Best practices and an elephant
Haven't I learned from engaging in bad practices?
Everybody agrees: learn more things. It’s good for you, makes you better.
Learn a functional language, learn an imperative language. Learn about asynchronous programming.
Use an ahead-of-time compiled, statically-typed language, then use a dynamically-typed and interpreted language.
Try frontend, try backend, try CSS, try GraphQL, try REST. Make a game, or build a distributed system.
I could go on but you get the idea. I wrote about some of it a few years ago.
We all agree. Okay, yes, maybe we won’t agree on what exactly is worthwhile to learn – I’m sure I can find someone out there saying one must never try CSS – but I do think the majority of you would nod if I’d say one should learn more good things. Good, proven languages; best practices; great tools.
Lately, though, I’ve been wondering: what about the bad things? Haven’t I learned a lot too from doing the big no-nos, from engaging in bad practices, by doing the opposite of what I once thought was The Right Way?

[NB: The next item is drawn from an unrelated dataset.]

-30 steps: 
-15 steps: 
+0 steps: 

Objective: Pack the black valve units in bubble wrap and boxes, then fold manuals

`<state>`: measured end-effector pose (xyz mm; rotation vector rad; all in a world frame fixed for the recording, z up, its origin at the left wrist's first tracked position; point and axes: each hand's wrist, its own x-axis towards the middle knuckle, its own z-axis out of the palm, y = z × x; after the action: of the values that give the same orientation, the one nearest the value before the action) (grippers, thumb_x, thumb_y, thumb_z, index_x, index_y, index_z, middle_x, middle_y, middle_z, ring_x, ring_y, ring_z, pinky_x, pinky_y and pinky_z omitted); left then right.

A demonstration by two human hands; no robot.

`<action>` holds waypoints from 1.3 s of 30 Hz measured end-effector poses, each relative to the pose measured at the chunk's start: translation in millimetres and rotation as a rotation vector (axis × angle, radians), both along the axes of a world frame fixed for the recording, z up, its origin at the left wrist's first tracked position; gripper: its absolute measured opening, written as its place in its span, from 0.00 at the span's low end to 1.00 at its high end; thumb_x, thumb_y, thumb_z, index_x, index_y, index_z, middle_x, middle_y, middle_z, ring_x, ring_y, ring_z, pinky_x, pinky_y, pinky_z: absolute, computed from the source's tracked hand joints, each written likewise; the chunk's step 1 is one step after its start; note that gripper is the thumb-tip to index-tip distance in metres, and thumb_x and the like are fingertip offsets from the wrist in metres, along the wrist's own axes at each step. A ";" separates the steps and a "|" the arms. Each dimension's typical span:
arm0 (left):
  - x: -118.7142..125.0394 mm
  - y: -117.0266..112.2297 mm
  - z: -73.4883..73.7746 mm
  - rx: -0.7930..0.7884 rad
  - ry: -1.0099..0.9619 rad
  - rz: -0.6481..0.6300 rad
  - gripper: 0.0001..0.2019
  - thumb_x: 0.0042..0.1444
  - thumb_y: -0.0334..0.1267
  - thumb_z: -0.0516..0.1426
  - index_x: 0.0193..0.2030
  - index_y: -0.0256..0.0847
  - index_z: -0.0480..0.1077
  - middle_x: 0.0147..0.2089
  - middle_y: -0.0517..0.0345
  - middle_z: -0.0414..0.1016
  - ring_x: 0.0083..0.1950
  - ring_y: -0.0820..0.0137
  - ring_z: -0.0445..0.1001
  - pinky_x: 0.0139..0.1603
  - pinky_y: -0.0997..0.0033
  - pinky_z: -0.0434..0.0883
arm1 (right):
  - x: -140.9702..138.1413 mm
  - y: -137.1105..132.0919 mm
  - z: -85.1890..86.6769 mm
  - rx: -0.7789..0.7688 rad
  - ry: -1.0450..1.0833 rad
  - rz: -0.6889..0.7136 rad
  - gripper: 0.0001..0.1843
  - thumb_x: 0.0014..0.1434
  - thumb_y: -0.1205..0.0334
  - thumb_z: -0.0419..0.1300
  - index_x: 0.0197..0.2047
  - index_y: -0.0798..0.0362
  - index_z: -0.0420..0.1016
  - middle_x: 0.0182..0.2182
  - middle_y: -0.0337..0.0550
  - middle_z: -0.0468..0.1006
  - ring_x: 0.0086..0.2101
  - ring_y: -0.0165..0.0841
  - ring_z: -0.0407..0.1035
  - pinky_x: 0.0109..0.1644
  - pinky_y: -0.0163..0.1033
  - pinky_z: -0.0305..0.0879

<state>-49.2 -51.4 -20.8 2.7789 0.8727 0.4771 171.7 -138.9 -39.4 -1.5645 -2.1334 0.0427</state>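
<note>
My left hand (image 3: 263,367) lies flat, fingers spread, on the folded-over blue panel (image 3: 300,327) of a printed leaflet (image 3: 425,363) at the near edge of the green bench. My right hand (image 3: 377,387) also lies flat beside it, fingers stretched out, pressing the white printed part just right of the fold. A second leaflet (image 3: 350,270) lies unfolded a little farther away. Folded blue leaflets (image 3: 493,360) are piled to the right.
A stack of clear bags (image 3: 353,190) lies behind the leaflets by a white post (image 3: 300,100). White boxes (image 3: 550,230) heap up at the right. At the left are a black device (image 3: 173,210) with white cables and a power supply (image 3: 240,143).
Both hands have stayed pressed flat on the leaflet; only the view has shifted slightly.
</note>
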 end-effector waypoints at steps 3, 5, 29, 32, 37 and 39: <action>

This is where the elephant comes in. Do you know the parabel of the blind men and an elephant? If not you can click on that link and read about it and come back here, but since no one in the history of reading on the internet has ever done that before continuing to read, here’s the first paragraph:
The parable of the blind men and an elephant is a story of a group of blind men who have never come across an elephant before and who learn and imagine what the elephant is like by touching it.
Each blind man feels a different part of the elephant’s body, but only one part, such as the side or the tusk. They then describe the elephant based on their limited experience and their descriptions of the elephant are different from each other. In some versions, they come to suspect that the other person is dishonest and they come to blows.
The moral of the parable is that humans have a tendency to claim absolute truth based on their limited, subjective experience as they ignore other people’s limited, subjective experiences which may be equally true.
Believe me, I’m fully aware of what a request this is, but: try to imagine now, as a first example, the idea of automated software testing as the elephant.
With that picture in mind, let me ask you this: aren’t you the guy touching only the elephant’s butt if you’ve only ever done TDD and wrote the tests first? Aren’t you missing something if you’ve never tried writing the tests after the code, or, hell, skipping the tests altogether?
I think so. I think that conflicting, contradicting experiences are very useful for learning. The more parts of the elephant we touch, the more perspectives we accumulate, the more comprehensive our understanding of the subject becomes.
So try TDD but also try writing tests last. Try writing no tests and see how far you get.
Try to deploy on every commit, then try deploying only every week, or every month; deploy only on Fridays and then never on Fridays.
Try copy & pasting code, first a little, then a few files. Try to never copy & paste code and only use 3rd-party dependencies. See how far you get.
Automate everything, then try do everything manually.
Add tech debt, ignore a bug, maybe even: reinvent the wheel.
Use a framework, then don’t use a framework, then build your framework.
Use only global variables, make some spaghetti code, have a single file for the whole project.
The important thing is to try different things, to gain perspectives, to touch the elephant from every side.
What’s the elephant? Software engineering? Programming in general? Life? Who knows, but I do believe that seeing it from every possible angle not only makes you better at it but gives you richer experience of it.